#### Records for the exercise ####

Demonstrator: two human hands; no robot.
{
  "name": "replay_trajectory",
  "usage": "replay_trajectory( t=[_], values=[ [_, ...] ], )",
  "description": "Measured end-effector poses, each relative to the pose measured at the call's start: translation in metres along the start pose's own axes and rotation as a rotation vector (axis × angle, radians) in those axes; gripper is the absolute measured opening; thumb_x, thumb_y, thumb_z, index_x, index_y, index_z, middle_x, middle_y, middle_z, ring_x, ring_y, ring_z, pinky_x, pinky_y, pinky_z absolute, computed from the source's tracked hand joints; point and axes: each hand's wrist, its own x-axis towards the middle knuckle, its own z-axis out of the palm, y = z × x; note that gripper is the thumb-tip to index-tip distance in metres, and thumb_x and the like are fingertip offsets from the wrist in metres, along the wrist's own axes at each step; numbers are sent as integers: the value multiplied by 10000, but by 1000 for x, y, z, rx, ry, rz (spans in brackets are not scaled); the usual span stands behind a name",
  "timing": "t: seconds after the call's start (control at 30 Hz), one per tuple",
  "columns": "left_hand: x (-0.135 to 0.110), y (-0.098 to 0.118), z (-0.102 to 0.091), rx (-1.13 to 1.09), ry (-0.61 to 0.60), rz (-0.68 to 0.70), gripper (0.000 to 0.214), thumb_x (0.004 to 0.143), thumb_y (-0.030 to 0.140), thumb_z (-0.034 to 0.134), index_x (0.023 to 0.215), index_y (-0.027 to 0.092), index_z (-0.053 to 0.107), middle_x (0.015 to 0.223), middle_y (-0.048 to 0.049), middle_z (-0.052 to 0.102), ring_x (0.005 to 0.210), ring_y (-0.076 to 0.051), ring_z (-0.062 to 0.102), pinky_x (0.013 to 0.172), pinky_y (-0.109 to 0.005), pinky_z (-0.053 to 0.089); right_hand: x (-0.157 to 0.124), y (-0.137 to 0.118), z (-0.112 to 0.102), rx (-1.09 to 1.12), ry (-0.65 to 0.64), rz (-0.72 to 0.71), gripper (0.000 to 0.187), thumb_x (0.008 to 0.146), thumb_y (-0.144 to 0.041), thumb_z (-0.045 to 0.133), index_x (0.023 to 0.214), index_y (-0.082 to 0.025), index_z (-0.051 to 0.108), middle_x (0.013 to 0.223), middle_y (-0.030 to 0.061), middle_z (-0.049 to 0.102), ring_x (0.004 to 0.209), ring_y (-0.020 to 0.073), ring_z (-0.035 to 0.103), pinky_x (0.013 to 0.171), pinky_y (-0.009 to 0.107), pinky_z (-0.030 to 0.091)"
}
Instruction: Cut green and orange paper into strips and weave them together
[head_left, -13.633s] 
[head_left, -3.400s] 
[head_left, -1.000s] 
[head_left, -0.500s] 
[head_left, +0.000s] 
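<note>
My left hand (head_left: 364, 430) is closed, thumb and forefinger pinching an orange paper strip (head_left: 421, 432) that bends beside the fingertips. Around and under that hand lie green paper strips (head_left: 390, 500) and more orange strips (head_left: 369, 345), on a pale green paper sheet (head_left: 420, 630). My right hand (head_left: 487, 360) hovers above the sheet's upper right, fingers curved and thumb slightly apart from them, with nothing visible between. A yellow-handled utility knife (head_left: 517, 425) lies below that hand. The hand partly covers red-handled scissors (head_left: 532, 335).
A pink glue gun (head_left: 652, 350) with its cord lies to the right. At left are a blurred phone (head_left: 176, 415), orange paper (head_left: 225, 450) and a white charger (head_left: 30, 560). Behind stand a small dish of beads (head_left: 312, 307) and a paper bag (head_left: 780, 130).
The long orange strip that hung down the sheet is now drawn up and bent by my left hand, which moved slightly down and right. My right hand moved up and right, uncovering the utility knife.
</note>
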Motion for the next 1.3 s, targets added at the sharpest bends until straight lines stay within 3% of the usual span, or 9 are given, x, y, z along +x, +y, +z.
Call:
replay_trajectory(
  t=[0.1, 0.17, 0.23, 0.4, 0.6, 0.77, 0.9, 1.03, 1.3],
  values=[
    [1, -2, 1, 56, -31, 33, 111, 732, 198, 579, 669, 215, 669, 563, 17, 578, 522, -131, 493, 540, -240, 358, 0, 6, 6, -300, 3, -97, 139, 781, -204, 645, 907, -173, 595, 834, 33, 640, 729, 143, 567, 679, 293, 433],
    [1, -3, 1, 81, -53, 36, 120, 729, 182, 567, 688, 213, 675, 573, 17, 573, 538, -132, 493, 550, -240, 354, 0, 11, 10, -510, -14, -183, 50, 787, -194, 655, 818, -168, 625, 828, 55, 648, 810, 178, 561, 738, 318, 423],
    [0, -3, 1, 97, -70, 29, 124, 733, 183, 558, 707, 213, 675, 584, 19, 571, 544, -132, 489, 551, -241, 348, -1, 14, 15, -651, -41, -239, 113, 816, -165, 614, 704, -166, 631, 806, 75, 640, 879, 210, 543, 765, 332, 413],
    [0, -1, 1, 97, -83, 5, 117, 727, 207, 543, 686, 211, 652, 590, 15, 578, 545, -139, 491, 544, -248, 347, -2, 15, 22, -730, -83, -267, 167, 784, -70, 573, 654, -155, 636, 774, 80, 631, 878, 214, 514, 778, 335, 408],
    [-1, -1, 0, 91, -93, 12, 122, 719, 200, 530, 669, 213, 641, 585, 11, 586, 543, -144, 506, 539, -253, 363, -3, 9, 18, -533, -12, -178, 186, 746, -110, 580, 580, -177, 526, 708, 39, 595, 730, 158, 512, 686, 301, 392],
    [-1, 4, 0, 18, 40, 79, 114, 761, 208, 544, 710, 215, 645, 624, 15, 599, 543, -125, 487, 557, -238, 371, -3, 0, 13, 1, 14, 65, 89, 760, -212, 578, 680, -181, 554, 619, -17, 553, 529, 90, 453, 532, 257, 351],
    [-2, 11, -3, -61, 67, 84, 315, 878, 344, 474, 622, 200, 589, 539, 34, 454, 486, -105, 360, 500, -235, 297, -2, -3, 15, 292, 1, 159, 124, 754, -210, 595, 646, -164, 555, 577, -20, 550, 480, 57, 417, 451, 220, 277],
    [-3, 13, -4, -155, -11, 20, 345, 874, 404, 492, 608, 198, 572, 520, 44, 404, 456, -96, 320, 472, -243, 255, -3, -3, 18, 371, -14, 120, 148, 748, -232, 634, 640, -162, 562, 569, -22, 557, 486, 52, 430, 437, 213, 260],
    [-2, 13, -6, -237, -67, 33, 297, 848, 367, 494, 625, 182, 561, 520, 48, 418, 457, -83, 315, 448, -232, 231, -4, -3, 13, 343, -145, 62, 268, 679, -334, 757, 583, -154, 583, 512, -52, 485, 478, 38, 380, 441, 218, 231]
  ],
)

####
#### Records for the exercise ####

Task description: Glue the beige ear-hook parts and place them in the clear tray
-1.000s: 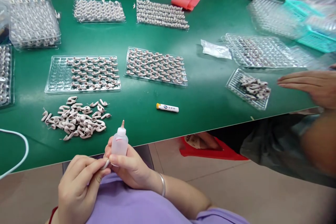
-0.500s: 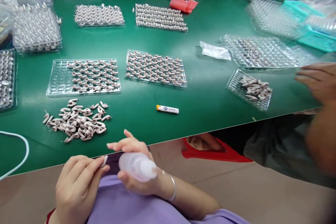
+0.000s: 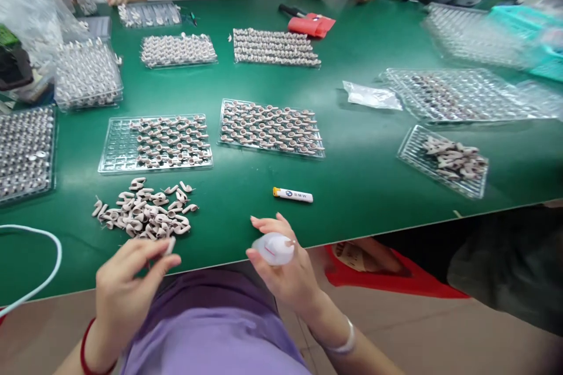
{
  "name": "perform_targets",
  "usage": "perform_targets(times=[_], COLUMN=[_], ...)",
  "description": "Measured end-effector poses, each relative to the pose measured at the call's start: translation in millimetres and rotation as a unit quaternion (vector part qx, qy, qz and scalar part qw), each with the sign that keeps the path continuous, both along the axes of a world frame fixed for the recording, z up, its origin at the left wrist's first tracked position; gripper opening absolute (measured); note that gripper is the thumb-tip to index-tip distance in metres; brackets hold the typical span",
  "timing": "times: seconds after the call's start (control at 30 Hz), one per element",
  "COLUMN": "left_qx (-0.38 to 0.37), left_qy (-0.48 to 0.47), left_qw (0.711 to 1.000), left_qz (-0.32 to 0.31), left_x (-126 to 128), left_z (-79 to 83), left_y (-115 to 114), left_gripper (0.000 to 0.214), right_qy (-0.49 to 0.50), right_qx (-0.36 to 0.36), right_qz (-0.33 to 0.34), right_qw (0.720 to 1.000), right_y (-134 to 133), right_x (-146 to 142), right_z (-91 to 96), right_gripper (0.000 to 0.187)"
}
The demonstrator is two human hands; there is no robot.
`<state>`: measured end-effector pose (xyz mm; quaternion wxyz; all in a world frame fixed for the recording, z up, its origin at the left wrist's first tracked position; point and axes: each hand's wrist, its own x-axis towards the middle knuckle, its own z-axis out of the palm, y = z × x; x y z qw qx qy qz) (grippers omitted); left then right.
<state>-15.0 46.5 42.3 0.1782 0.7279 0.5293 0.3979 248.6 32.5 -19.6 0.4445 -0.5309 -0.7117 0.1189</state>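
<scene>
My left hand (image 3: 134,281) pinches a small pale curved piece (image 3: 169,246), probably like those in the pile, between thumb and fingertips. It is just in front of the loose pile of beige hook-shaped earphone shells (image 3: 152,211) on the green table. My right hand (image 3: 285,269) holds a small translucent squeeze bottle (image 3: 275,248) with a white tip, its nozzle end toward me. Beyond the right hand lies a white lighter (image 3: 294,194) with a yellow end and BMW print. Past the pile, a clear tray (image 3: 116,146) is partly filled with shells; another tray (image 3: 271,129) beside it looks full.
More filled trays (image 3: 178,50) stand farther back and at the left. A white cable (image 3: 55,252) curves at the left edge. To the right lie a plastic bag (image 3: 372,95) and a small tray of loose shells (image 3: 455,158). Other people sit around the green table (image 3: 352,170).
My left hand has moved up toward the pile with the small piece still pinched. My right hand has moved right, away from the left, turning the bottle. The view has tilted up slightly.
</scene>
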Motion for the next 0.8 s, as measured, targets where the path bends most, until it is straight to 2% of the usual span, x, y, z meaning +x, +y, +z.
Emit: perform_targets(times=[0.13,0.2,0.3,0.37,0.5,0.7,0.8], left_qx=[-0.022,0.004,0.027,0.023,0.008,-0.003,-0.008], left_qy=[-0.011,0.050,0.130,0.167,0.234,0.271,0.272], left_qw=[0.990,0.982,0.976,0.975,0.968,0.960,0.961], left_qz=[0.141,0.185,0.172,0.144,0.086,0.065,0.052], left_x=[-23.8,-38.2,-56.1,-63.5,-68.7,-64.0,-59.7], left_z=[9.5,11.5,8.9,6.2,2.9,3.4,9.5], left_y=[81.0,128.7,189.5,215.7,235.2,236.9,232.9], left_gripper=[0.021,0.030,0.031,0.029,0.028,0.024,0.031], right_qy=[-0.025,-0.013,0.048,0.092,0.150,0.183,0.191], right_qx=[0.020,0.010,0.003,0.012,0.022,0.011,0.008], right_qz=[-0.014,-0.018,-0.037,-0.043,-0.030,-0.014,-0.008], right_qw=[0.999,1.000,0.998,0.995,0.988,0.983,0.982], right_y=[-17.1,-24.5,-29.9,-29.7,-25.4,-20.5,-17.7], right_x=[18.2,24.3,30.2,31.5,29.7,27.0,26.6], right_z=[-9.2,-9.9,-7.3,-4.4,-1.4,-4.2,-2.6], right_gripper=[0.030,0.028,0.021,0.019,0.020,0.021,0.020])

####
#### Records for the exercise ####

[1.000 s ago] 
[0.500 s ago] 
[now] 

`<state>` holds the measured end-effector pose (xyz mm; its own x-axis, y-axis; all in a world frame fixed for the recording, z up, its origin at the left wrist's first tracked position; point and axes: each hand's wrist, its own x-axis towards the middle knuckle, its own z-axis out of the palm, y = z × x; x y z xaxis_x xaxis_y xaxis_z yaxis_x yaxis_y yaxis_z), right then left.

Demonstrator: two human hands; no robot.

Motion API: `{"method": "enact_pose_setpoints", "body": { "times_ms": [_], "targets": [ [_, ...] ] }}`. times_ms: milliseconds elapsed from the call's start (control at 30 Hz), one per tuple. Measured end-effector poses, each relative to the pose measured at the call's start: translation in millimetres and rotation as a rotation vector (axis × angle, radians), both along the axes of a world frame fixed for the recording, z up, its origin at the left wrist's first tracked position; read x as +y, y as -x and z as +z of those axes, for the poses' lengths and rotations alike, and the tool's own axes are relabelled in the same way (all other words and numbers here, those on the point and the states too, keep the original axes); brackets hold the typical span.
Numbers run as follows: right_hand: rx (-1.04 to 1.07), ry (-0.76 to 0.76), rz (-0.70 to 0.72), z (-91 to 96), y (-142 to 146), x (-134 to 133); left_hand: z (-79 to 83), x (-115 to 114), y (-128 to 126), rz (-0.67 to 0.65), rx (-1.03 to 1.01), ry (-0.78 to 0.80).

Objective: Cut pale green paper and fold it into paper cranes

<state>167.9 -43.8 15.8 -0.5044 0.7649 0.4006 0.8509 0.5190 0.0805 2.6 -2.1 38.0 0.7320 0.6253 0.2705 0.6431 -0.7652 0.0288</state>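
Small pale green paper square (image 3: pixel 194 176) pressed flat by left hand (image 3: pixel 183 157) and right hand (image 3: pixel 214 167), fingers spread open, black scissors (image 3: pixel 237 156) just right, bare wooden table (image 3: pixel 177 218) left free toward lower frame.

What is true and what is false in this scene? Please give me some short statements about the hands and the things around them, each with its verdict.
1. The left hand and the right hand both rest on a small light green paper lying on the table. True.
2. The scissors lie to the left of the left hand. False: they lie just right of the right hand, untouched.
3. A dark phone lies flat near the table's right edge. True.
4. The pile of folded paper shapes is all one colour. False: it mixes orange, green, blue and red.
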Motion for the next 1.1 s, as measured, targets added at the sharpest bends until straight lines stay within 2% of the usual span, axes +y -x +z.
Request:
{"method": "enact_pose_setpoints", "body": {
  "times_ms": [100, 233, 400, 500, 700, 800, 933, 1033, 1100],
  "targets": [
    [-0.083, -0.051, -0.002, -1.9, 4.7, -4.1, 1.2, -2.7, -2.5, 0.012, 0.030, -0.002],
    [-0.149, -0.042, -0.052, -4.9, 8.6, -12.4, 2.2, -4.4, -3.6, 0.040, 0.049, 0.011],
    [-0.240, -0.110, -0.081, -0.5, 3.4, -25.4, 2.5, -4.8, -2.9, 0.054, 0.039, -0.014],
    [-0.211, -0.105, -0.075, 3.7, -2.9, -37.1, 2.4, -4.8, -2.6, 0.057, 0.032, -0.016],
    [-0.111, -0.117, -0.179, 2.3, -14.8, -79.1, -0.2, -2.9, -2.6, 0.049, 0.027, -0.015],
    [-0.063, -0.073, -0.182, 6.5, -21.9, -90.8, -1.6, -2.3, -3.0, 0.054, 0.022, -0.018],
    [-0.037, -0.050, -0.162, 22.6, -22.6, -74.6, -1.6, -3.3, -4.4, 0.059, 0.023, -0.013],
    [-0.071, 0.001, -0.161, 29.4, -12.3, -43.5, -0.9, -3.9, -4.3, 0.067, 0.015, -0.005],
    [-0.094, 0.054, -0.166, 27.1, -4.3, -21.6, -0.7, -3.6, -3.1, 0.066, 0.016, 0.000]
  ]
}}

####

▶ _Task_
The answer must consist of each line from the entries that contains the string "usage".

▶ _Answer space_
  "usage": "replay_trajectory( t=[_], values=[ [_, ...] ], )",
  "usage": "perform_targets(times=[_], COLUMN=[_], ...)",

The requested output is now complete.